■ TASK REQUIREMENTS ■
Determine how many lines in the material below contain the string "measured", then state only that count.

■ DATASET EXCERPT ■
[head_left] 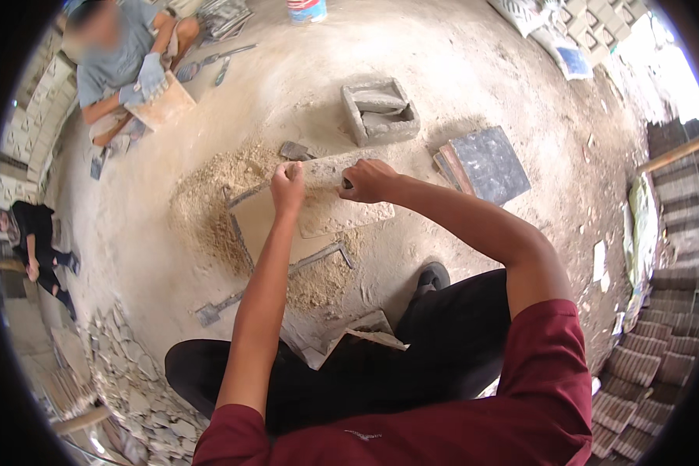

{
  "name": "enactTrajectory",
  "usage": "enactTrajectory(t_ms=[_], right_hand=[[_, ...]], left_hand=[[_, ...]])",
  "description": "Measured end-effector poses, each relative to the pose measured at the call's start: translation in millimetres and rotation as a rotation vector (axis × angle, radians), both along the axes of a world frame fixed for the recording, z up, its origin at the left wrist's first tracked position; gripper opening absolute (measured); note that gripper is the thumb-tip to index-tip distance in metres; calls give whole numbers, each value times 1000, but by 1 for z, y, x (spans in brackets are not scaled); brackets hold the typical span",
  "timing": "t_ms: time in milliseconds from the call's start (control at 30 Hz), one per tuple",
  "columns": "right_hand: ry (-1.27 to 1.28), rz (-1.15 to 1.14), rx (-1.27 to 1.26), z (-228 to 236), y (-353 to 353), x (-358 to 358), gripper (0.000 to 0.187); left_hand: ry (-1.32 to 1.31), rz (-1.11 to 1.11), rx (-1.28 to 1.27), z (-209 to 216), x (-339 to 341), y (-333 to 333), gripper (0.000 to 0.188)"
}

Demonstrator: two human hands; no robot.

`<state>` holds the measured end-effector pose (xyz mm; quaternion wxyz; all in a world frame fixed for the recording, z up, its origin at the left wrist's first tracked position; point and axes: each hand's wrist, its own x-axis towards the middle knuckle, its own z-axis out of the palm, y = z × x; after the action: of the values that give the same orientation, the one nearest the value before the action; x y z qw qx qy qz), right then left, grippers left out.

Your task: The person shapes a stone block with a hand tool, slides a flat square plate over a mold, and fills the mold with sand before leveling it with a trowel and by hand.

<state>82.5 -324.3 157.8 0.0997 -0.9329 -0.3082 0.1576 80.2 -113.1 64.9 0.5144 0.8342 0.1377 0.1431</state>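
Observation:
My left hand [289, 184] is closed in a fist over the far side of a mould frame [295, 264], whose dark bars surround a smooth tan surface [260, 220]. What its fingers grip, if anything, is hidden. To its right my right hand [371, 180] is closed too, with a small dark bit of something showing at the fist that I cannot make out. A pale, dusty flat piece [326, 168] lies between and behind the two hands. Below the right hand a pale slab-like sheet [346, 220] is partly covered with crumbs. Loose sandy powder [202, 202] is heaped around the frame.
Beyond my hands stands a grey two-compartment box [380, 138]; dark square plates [489, 167] are stacked at right. A small dark block [295, 151] sits nearby. Far left, a gloved person holds a board [165, 107]; another person [35, 248] sits at the left edge. Stacked tiles [645, 373] line the right.

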Motion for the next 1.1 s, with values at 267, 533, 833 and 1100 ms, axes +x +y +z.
enactTrajectory(t_ms=[267, 533, 833, 1100], right_hand=[[6, -118, -18, -30, -63, 36, 45], [14, -229, -6, -116, -147, 50, 41], [-205, -285, 118, -172, -201, 50, 26], [-540, -944, 103, -132, -359, 24, 44]], left_hand=[[16, -326, -110, -61, 64, -37, 44], [153, -245, -148, -100, 61, -166, 64], [145, -259, -218, -119, 59, -234, 55], [119, -501, 143, -98, 82, -376, 77]])
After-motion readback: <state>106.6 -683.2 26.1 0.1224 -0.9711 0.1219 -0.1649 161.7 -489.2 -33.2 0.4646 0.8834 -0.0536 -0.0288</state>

■ RESPONSE FOR THIS EXERCISE ■
2